Lavinia’s Medieval Word of the Week
This week’s word is: Clepen.
What does it mean?
According to the Middle English Dictionary, it means:
(a) To speak; call, shout; ~ out; ~ of, talk about (sth.); of birds: to sing; (b) to speak (to sb.); — with to, upon phr.; (c) to say (sth.); utter (words, blasphemy, etc.); call (a name); also, announce (sth.).
(a) To apply (a name, epithet, title, expression, or designation to sb. or sth.), name (sb. so-and-so), call (sb. king, foolish, etc.); — (a) with obj. & noun compl.; (b) with obj. & adj. compl.; (c) with obj. & prep. phrase; ~ bi, under name; (d) clepen after, to name (sth.) for (sb.); (e) clepen name, to name (sb. so-and-so).

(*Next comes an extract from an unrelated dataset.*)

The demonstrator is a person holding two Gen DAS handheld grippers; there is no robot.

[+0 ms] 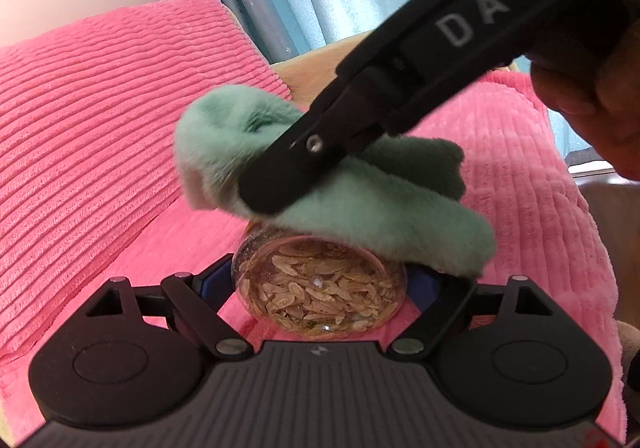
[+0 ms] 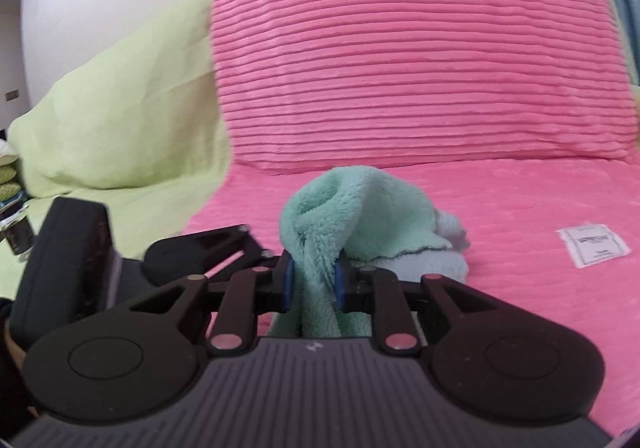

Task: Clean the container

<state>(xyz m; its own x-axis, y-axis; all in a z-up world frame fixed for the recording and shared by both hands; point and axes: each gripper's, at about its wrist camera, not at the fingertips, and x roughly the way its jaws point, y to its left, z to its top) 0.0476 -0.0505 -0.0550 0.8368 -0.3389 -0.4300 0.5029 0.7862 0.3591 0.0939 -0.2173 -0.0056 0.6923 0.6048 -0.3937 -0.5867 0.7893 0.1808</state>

So, if you are ycleped (to make things past tense in the medieval period, sometimes you add a ‘y’ on the beginning as well as the ‘ed’ on the end) you are called, but it’s also a speaking and talking verb, just as we use ‘call’ now.
Use it in a sentence:
1) He wouldn’t stop talking about his artisanal cheeses, so I ycleped him a jerk.
2) I applied to clepen on The X Factor, but I don’t think they’ll take me.